Ora, é especialmente curioso notar a recorrência dessa sorte de retórica – que reflete uma pretensa rejeição filosófica ao macabro – justo em matérias e artigos de opinião do grupo Folha/UOL. É preciso nunca esquecer que foi de um colunista do grupo, Hélio Schwartsman, a manifestação expressa do desejo de que o presidente Jair Bolsonaro morresse de Covid-19. Um artigo de sua autoria, “Por que torço para que Bolsonaro morra”, inicia-se com estas singelas palavras: “Jair Bolsonaro está com Covid-19. Torço para que o quadro se agrave e ele morra. Nada pessoal”. E conclui com estas outras: “Bolsonaro prestaria na morte o serviço que foi incapaz de ofertar em vida”.

Não satisfeito (e, possivelmente, chancelado pela direção de redação do – digamos – jornal paulistano), menos de três meses depois o sujeito voltou à carga, dessa vez tendo por alvo o presidente dos EUA, infectado pelo coronavírus. Sim, no dia 2 de outubro, o impenitente colunista – a quem, pour cause, apelidei de serial wishful killer (ou “torcedor em série pela morte alheia”) – cometeu o artigo “Por que torço para que Trump não se recupere”.

Dessa vez, pelo fato de seu artigo anterior haver lhe trazido problemas com a Justiça, o agourento jornalista optava por dissimular suas fantasias mórbidas: “Já que abundam bajuladores do governo brasileiro e a lei considera agravado ofender a honra de chefes de Estado estrangeiros, não vou dizer que torço para que Donald morra por causa da Covid-19. Vou apenas dizer que não torço por seu pronto restabelecimento”.

O hábito dessa turma, de praticar feitiçaria em forma de notícia ou opinião, merece ser chamado de “necrojornalismo”

Não foi à toa que, acima, sugeri a possibilidade de que o jornalismo de quebranto praticado pelo colunista fosse chancelado pela redação do – digamos – jornal paulistano.
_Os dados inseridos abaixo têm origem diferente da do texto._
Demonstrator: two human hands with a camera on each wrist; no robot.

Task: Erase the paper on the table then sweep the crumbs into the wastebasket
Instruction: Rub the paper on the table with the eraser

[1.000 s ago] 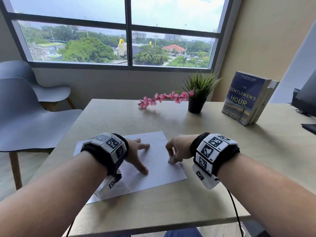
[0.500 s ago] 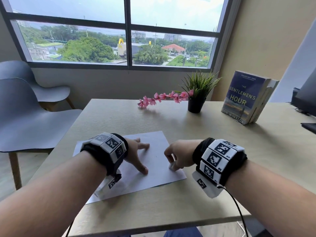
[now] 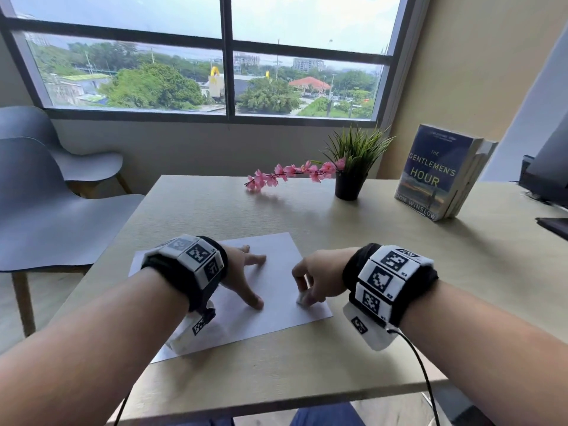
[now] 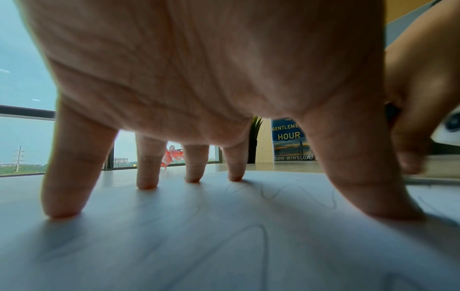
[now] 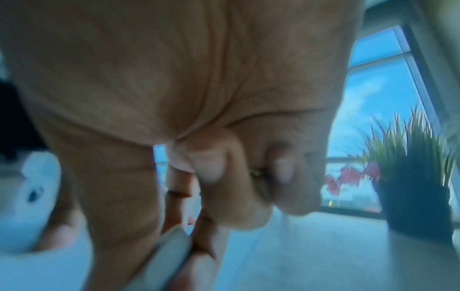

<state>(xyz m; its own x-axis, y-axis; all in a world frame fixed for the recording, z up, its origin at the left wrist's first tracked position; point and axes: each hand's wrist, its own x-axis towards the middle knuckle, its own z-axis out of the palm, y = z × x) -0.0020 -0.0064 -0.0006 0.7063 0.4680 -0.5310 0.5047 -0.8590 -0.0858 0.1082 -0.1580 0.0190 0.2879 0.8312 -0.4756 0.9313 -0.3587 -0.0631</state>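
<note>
A white sheet of paper (image 3: 273,272) lies on the wooden table (image 3: 399,265) in front of me. My left hand (image 3: 246,272) presses down on it with spread, straight fingertips (image 4: 62,212); faint pencil lines (image 4: 263,232) show on the paper (image 4: 199,246) under the palm. My right hand (image 3: 313,281) pinches a small white eraser (image 3: 302,298) and holds it against the paper near its right edge. The right wrist view is blurred, with the eraser (image 5: 164,261) between thumb and fingers. No wastebasket is in view.
At the table's back stand a black pot with a green plant (image 3: 350,173) and a pink flower sprig (image 3: 292,173). A blue book (image 3: 436,170) leans at the back right, beside a dark monitor (image 3: 550,179). Grey chairs (image 3: 46,204) stand left of the table.
My right hand with the eraser has slid towards me along the paper's right side. The left hand has stayed in place on the sheet.
</note>
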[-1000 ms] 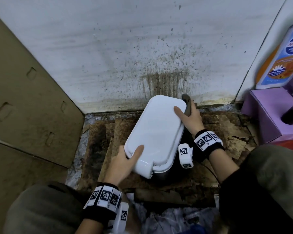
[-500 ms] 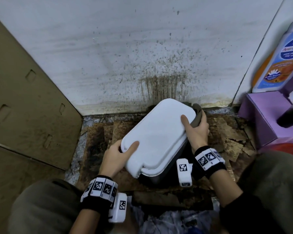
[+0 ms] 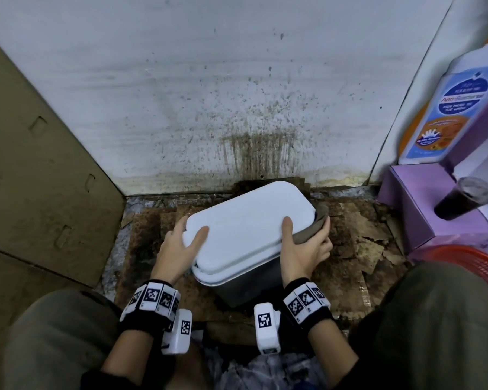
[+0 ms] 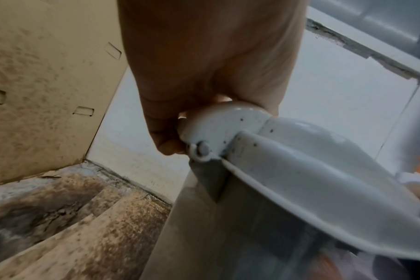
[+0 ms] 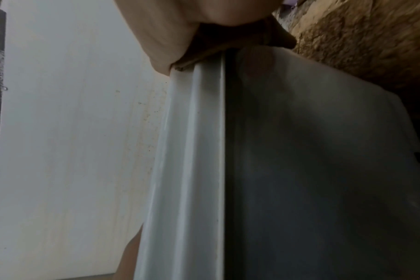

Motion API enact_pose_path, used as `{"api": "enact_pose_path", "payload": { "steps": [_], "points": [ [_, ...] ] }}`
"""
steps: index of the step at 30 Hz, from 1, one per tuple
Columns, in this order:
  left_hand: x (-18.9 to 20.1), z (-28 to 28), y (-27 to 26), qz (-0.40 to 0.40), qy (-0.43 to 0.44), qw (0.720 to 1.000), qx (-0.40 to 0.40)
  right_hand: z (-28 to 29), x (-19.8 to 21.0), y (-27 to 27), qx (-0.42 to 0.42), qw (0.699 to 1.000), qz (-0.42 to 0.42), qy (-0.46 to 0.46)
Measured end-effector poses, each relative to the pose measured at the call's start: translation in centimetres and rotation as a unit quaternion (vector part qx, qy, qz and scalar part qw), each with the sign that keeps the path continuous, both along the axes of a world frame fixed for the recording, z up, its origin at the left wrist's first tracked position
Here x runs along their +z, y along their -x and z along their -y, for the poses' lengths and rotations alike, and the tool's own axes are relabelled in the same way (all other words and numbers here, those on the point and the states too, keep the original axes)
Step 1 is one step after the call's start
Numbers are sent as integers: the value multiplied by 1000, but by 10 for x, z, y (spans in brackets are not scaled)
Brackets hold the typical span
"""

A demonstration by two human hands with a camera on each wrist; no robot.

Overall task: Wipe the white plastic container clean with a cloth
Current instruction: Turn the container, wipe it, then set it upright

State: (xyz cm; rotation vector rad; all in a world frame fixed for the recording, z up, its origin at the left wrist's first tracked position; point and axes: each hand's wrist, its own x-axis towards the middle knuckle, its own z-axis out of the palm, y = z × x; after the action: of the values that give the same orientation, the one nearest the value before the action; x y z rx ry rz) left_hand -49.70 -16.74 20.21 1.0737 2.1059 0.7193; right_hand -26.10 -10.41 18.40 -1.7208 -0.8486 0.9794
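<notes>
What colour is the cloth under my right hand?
Greyish brown cloth, pressed against the container's side; the head view shows it best.

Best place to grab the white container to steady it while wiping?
Probably the white container's lid rim at a corner, from the side. The left hand grips the hinge corner, thumb on the lid; the right hand holds the cloth against the opposite edge.

White plastic container [image 3: 248, 235] with closed, glossy lid, tilted over stained floor near the spattered wall; dark specks dotting its hinge corner. Grey-brown cloth [image 3: 313, 229] bunched against its right rim.
</notes>
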Motion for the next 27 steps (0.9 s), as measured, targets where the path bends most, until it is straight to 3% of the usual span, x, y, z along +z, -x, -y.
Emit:
{"api": "enact_pose_path", "payload": {
  "steps": [7,20,27],
  "points": [
    [9,9,-12,-5,27,1000,13,-11,4,-6,28,999,35,30],
    [6,23,-8,6,62,998,5,-66,14,-49,217,976,-13,25],
    [8,18,-2,-4,45,999,-18,-51,15,-52,169,985,-12,-14]
  ]
}}
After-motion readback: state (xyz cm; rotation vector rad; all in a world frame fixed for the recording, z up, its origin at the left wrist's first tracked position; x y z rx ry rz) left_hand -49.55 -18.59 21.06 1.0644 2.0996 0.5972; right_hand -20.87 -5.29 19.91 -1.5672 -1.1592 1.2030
Isso porque a prática não se restringe às colunas de opinião. Prova-o, por exemplo, a matéria “Saiba o que acontece se Trump não puder concorrer”, reprodução de reportagem do The New York Times, e cujo subtítulo (ausente na versão original) é um misto de torcida macabra e covardia, cruzando os limites entre o jornalismo e o vodu: “Diagnóstico de Covid-19 do presidente levanta possibilidade de que ele fique incapacitado ou morra no cargo”. (Quem levanta essa possibilidade, escusado dizer, não é “o diagnóstico de Covid-19”, mas o sujeito oculto da oração, a própria redação do – digamos – jornal paulistano, que se esconde por detrás daquele sujeito-fachada ou sujeito-laranja).
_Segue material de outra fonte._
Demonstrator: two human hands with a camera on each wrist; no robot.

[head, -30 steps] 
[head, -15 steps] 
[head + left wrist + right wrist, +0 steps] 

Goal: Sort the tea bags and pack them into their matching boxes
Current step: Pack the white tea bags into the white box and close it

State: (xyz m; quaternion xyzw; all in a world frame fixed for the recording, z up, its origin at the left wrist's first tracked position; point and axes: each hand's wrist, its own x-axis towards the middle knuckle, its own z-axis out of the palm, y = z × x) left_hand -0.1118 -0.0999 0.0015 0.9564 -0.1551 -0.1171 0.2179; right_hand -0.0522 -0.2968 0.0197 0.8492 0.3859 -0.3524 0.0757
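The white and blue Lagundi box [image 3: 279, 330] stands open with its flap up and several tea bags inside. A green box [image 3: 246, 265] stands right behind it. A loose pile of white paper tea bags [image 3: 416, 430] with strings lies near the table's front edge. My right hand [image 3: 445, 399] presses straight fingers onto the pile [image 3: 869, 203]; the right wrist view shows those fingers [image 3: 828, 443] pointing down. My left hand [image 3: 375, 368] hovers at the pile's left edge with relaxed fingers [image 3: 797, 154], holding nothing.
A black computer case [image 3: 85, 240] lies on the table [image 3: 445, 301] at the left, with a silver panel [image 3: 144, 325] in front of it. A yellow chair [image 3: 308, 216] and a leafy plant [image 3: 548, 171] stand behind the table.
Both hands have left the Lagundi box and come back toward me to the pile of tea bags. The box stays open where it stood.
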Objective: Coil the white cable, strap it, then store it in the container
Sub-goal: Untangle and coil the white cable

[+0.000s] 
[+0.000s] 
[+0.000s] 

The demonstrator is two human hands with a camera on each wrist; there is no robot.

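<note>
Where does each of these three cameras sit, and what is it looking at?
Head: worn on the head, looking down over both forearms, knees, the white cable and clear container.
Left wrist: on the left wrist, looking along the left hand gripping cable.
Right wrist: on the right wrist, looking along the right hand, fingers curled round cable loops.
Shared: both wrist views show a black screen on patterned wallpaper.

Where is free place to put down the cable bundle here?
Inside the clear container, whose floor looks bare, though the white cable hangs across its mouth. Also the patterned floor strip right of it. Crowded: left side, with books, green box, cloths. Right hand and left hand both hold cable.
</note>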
E, se foi por obra dos ultrarradicais das extremas-redações que o conceito de necropolítica ingressou artificialmente no debate público contemporâneo, talvez seja interessante criar um neologismo para descrever o hábito dessa turma, de praticar feitiçaria em forma de notícia ou opinião. Proponho, para tanto, o termo necrojornalismo. Sim, necrojornalismo. Afinal, de que outro modo qualificar os exemplos de mau-olhado jornalístico acima citados? Parodiando Flávia Oliveira, digo que não há outro. É necrojornalismo que chama!